__INSTRUCTIONS FOR THE TASK__
Apart from the pictures, every line below needs to be reproduced verbatim.

Records contained in a dataset:
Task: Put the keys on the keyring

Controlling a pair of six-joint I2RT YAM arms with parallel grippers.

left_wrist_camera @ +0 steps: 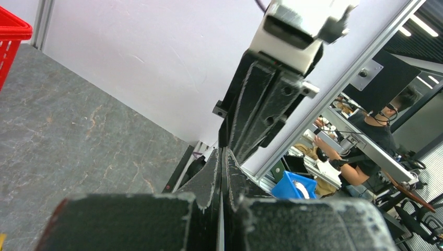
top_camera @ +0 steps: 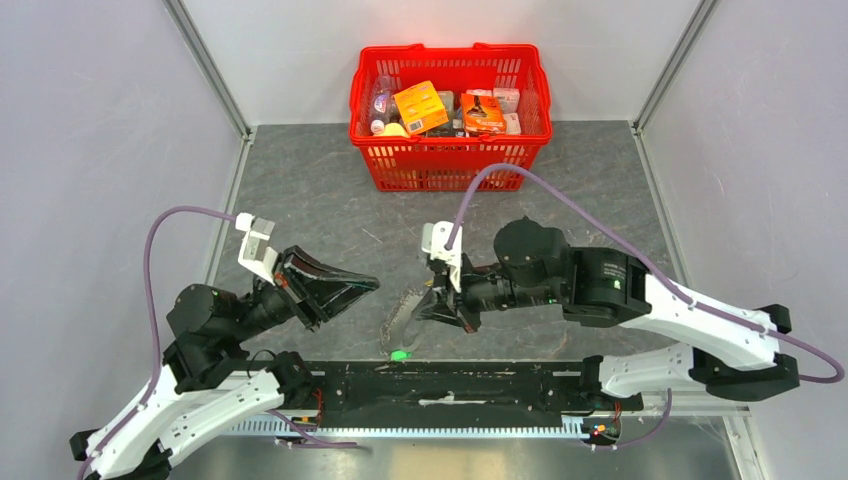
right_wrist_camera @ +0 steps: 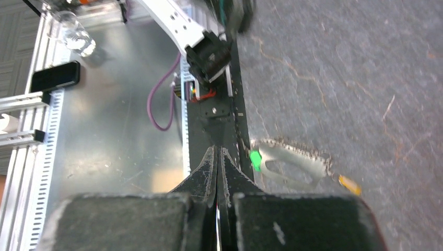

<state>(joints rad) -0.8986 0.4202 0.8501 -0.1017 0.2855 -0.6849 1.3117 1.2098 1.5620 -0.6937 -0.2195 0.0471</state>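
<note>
Two arms rise from the near edge of the bench (top_camera: 320,200), where a black strip (top_camera: 450,385) runs along that edge with a metal ledge (top_camera: 450,455) in front of it. The green key (top_camera: 400,354) lies just beyond the strip, near the middle of the near edge. Its head touches the near end of the keyring (top_camera: 404,318), which lies flat. In the right wrist view the yellow key (right_wrist_camera: 349,183) sits at the ring's other end. I cannot tell whether either key is threaded on.

The right arm (top_camera: 700,325) reaches in from the right. The right jaws are clenched with nothing between them, tips just beside the ring. The left arm (top_camera: 215,320) comes in from the near left corner. The left jaws are also clenched and empty, pointing at the right ones with a short bare gap between the two.

Bare grey stone-patterned surface runs from the arms out to the left and right edges and on toward the far edge. A red basket (top_camera: 450,165) full of packets stands at the middle of the far edge. Pale walls (top_camera: 100,120) on metal rails close the left, right and far sides. In the left wrist view, a person (left_wrist_camera: 384,136) sits in the room beyond the right rail.
</note>
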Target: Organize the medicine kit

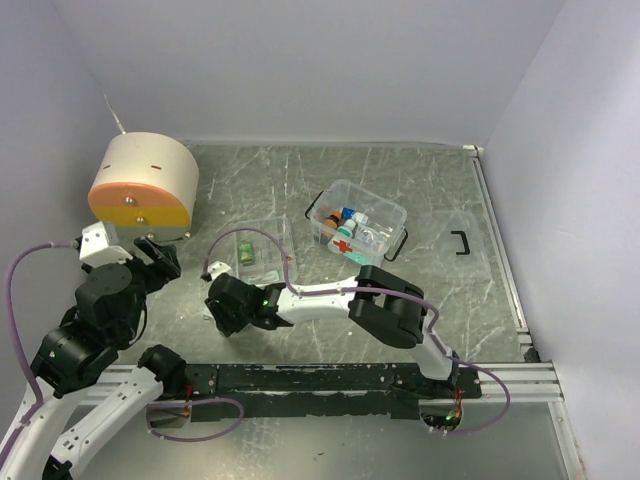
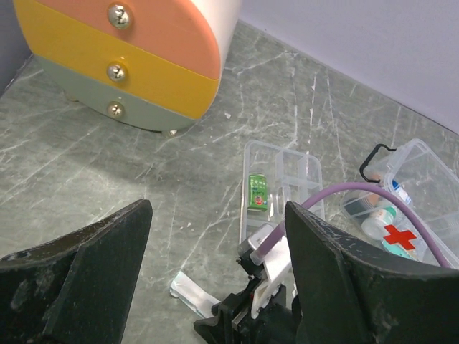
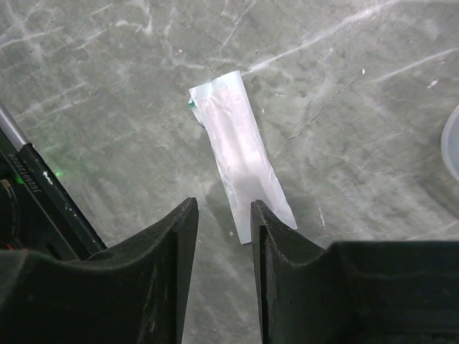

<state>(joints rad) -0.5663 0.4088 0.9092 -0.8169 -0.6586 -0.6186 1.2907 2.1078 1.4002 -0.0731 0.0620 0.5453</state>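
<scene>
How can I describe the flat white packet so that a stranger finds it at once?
Find the clear compartment tray in the middle of the grey table; the right gripper hovers by its near left corner. The packet lies flat on the table at that gripper's fingertips. Unlike the small green box in the tray, it is long, thin, white and outside any container.

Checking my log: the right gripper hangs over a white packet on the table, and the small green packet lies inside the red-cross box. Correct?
Not quite: the small green packet lies in the clear compartment tray beside the red-cross box, not inside the box, as the left wrist view shows. The right gripper does hang over the white packet on the table.
</scene>
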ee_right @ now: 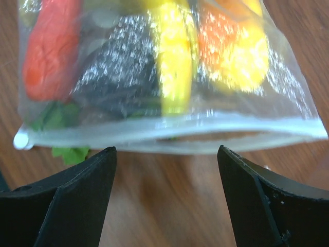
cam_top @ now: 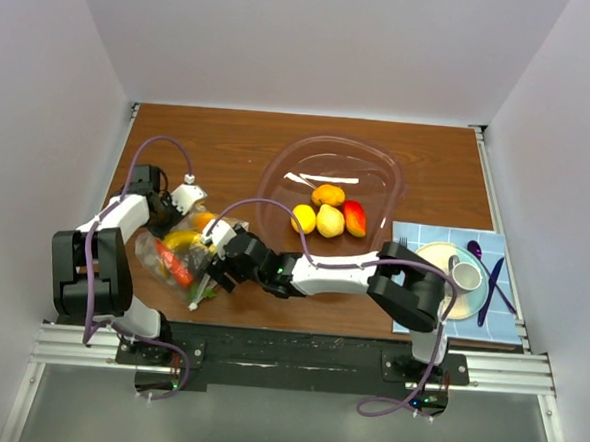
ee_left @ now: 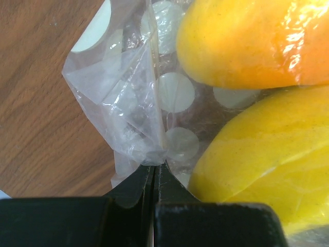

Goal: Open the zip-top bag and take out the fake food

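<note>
The zip-top bag (cam_top: 178,257) lies at the table's left, clear with white dots, holding yellow, orange and red fake food (cam_top: 179,261). My left gripper (cam_top: 181,206) is shut on a far corner of the bag (ee_left: 134,110); its jaws pinch the plastic beside yellow and orange fruit (ee_left: 257,154). My right gripper (cam_top: 212,273) is open just before the bag's zip edge (ee_right: 169,135), which bows slightly apart; its fingers (ee_right: 82,190) stand wide on either side, empty. A red piece (ee_right: 49,49) and a yellow piece (ee_right: 175,56) show inside the bag.
A large clear pinkish bowl (cam_top: 378,171) at the table's middle holds several toy fruits (cam_top: 327,215). At the right, a blue checked mat (cam_top: 501,324) carries a plate (cam_top: 428,254), a white cup (cam_top: 466,274) and purple cutlery (cam_top: 492,283).
</note>
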Robot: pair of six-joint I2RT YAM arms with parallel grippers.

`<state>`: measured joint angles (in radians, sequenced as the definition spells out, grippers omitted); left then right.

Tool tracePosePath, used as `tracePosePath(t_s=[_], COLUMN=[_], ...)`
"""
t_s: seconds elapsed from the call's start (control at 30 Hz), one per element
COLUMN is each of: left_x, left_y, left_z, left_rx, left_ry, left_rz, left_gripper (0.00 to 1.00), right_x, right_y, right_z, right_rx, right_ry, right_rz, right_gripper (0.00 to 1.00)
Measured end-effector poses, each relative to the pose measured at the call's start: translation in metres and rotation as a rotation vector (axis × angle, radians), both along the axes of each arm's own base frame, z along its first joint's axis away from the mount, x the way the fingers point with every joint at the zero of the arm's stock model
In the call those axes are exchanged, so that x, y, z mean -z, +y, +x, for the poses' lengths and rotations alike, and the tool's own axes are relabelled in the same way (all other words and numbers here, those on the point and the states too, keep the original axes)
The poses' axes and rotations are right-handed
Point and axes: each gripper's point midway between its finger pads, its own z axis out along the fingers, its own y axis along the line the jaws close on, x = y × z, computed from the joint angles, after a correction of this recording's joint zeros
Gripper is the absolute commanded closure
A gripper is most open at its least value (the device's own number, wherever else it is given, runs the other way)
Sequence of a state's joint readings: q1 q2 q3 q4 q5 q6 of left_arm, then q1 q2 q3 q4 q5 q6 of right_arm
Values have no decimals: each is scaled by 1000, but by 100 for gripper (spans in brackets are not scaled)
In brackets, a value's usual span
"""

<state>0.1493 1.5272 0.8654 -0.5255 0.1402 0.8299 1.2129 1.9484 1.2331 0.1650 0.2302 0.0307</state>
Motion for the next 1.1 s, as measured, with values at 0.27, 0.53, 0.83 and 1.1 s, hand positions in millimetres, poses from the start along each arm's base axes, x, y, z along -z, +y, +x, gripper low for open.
tracePosePath(t_s=[0.27, 0.53, 0.83, 1.1], left_x=[1, 1, 0, -3], left_y=[-9, -15, -8, 9], left_z=[-2, -4, 1, 13], left_rx=[27, 43, 21, -49], left_ry=[15, 26, 9, -4], left_rz=[-9, -26, 11, 39], left_gripper=[100, 100, 100, 100], right_x=[7, 9, 11, -36], right_y=[20, 24, -16, -55], right_z=[31, 35, 9, -20], right_rx=[7, -6, 27, 88], right_ry=[9, 51, 122, 120], right_rz=[17, 42, 47, 50], right_gripper=[30, 76, 90, 99])
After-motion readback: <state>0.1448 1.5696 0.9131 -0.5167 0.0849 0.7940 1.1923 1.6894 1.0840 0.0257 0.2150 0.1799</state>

__EXERCISE RESPONSE__
Task: Put the keys on the keyring

Controlling a pair of six-joint I2RT YAM arms with parallel grippers.

left_wrist_camera @ +0 steps: 
top_camera @ +0 steps: 
right_wrist_camera @ +0 steps: 

<state>(joints rad) -0.8986 0.4202 0.8501 -0.1017 0.2855 -0.6849 1.3117 1.2098 1.5620 -0.6937 -0.2195 0.0471</state>
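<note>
Two arms rise from the near edge of the bench (top_camera: 320,200), where a black strip (top_camera: 450,385) runs along that edge with a metal ledge (top_camera: 450,455) in front of it. The green key (top_camera: 400,354) lies just beyond the strip, near the middle of the near edge. Its head touches the near end of the keyring (top_camera: 404,318), which lies flat. In the right wrist view the yellow key (right_wrist_camera: 349,183) sits at the ring's other end. I cannot tell whether either key is threaded on.

The right arm (top_camera: 700,325) reaches in from the right. The right jaws are clenched with nothing between them, tips just beside the ring. The left arm (top_camera: 215,320) comes in from the near left corner. The left jaws are also clenched and empty, pointing at the right ones with a short bare gap between the two.

Bare grey stone-patterned surface runs from the arms out to the left and right edges and on toward the far edge. A red basket (top_camera: 450,165) full of packets stands at the middle of the far edge. Pale walls (top_camera: 100,120) on metal rails close the left, right and far sides. In the left wrist view, a person (left_wrist_camera: 384,136) sits in the room beyond the right rail.
</note>
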Target: Organize the medicine kit


<state>(joints rad) -0.5663 0.4088 0.9092 -0.8169 -0.6586 -0.6186 1.2907 2.1078 1.4002 -0.0731 0.0620 0.5453</state>
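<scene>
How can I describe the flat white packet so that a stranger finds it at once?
Find the clear compartment tray in the middle of the grey table; the right gripper hovers by its near left corner. The packet lies flat on the table at that gripper's fingertips. Unlike the small green box in the tray, it is long, thin, white and outside any container.

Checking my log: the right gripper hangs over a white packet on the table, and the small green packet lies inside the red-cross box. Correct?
Not quite: the small green packet lies in the clear compartment tray beside the red-cross box, not inside the box, as the left wrist view shows. The right gripper does hang over the white packet on the table.
</scene>
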ee_right @ now: 
cam_top @ now: 
ee_left @ now: 

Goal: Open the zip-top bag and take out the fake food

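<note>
The zip-top bag (cam_top: 178,257) lies at the table's left, clear with white dots, holding yellow, orange and red fake food (cam_top: 179,261). My left gripper (cam_top: 181,206) is shut on a far corner of the bag (ee_left: 134,110); its jaws pinch the plastic beside yellow and orange fruit (ee_left: 257,154). My right gripper (cam_top: 212,273) is open just before the bag's zip edge (ee_right: 169,135), which bows slightly apart; its fingers (ee_right: 82,190) stand wide on either side, empty. A red piece (ee_right: 49,49) and a yellow piece (ee_right: 175,56) show inside the bag.
A large clear pinkish bowl (cam_top: 378,171) at the table's middle holds several toy fruits (cam_top: 327,215). At the right, a blue checked mat (cam_top: 501,324) carries a plate (cam_top: 428,254), a white cup (cam_top: 466,274) and purple cutlery (cam_top: 492,283).
</note>
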Robot: pair of six-joint I2RT YAM arms with parallel grippers.

`<state>`: measured joint angles (in radians, sequenced as the definition spells out, grippers omitted); left then right.

Tool tracePosePath, used as `tracePosePath(t_s=[_], COLUMN=[_], ...)`
"""
t_s: seconds elapsed from the call's start (control at 30 Hz), one per element
COLUMN is each of: left_x, left_y, left_z, left_rx, left_ry, left_rz, left_gripper (0.00 to 1.00), right_x, right_y, right_z, right_rx, right_ry, right_rz, right_gripper (0.00 to 1.00)
Measured end-effector poses, each relative to the pose measured at the call's start: translation in metres and rotation as a rotation vector (axis × angle, radians), both along the axes of each arm's own base frame, z along its first joint's axis away from the mount, x the way the fingers point with every joint at the zero of the arm's stock model
In the call those axes are exchanged, so that x, y, z mean -z, +y, +x, for the poses' lengths and rotations alike, and the tool's own axes are relabelled in the same way (all other words and numbers here, those on the point and the states too, keep the original axes)
The poses' axes and rotations are right-handed
Point and axes: each gripper's point midway between its finger pads, its own z axis out along the fingers, its own y axis along the line the jaws close on, x = y × z, computed from the joint angles, after a correction of this recording's joint zeros
Gripper is the absolute commanded closure
A gripper is most open at its least value (the device's own number, wherever else it is given, runs the other way)
Sequence of a state's joint readings: q1 q2 q3 q4 q5 q6 of left_arm, then q1 q2 q3 q4 q5 q6 of right_arm
Values have no decimals: each is scaled by 1000, but by 100 for gripper (spans in brackets are not scaled)
In brackets, a value's usual span
"""

<state>0.1493 1.5272 0.8654 -0.5255 0.1402 0.8299 1.2129 1.9484 1.2331 0.1650 0.2302 0.0307</state>
Motion for the next 1.1 s, as measured, with values at 0.27, 0.53, 0.83 and 1.1 s, hand positions in millimetres, poses from the start along each arm's base axes, x, y, z along -z, +y, +x, gripper low for open.
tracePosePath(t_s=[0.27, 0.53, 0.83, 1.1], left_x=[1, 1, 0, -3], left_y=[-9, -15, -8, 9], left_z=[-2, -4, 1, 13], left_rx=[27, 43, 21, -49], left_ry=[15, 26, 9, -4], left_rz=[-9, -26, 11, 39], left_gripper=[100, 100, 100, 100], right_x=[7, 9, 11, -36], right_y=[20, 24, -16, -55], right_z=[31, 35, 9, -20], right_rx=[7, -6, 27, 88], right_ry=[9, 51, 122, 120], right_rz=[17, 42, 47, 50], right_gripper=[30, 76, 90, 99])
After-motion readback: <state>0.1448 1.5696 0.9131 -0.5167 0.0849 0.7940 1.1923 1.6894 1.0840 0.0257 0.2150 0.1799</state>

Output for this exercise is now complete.